Cardio sales increased by 88.2% driven by the Schwinn® IC4
connected-fitness bikes and Max Trainer®. This was the first
quarter over quarter of Max Trainer® positive sales growth for this
segment since the fourth quarter of 2018. Strength product sales
growth of 22.2% was limited by inventory scarcity of the popular
SelectTech® weights and benches. Excluding sales related to our
Octane brand, second quarter of 2020 net sales for the Retail
segment grew 95% versus the second quarter of 2019.
- As of June 30, 2020, backlog totaled $13.6 million compared to
$5.8 million as of March 31, 2020, primarily related to customer
orders including firm orders for future shipments. The estimated
future revenues are net of contractual rebates and consideration
payable for applicable Retail customers.
- Retail customer, Amazon.com, had sales greater than 10% of
total company net sales. Amazon.com accounted for 18.0% of total
company net sales this year versus 20.9% last year.
- Gross margin rate was 30.3%, up from 20.8% last year, primarily
driven by favorable sales mix and fixed costs leverage, partially
offset by higher product landed costs due to increased tariffs and
shipping costs from our suppliers in Asia.
- Segment contribution income was $11.6 million compared to loss
of $0.2 million.

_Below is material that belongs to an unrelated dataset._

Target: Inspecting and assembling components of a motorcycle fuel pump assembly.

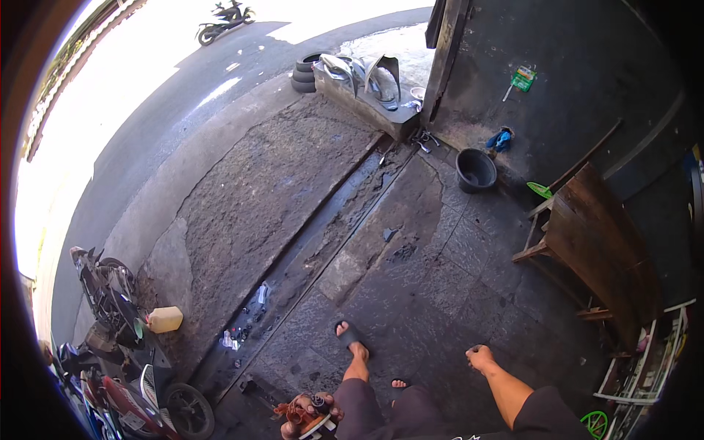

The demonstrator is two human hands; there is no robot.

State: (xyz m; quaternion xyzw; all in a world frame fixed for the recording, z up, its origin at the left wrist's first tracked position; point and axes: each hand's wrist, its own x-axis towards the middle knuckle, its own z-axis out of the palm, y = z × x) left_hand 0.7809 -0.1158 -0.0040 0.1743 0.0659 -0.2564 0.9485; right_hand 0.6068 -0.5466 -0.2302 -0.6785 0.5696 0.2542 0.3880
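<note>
Low in the view, beside my left knee, my left hand (289,429) is closed around a bundle. In it are a reddish-brown rag (297,408) and a dark round part (320,402) with a pale flat edge below; the exact kind of part is unclear. My right hand (480,357) hangs in front of me over the dark paved floor (433,323), its fingers curled in. Whatever it may hold is hidden. Both my feet wear dark sandals (346,335).
A gutter (323,227) with litter crosses ahead. Motorbikes (136,400) and a yellowish jerrycan (165,320) stand left. A black bucket (476,171) sits by the wall; a wooden bench (601,249) and metal rack (653,359) line the right. Tyres (303,77) flank a concrete block (367,106).
</note>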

The $11.8 million improvement was primarily driven
by higher sales and leveraging of fixed costs.
Balance Sheet and Other Key Highlights
As of June 30, 2020:
- Cash, cash equivalents and restricted cash were $47.9 million,
and debt was $14.8 million, compared to cash and cash equivalents
of $11.1 million and debt of $14.1 million as of December 31,
2019.
- $28.6 million was available for borrowing under the Wells Fargo
Asset Based Lending Revolving Facility.
- Accounts receivable was $33.7 million, compared to $54.6
million as of December 31, 2019. The decrease in accounts
receivable was primarily due to the timing of customer payments and
certain accounts receivable included in held-for-sale.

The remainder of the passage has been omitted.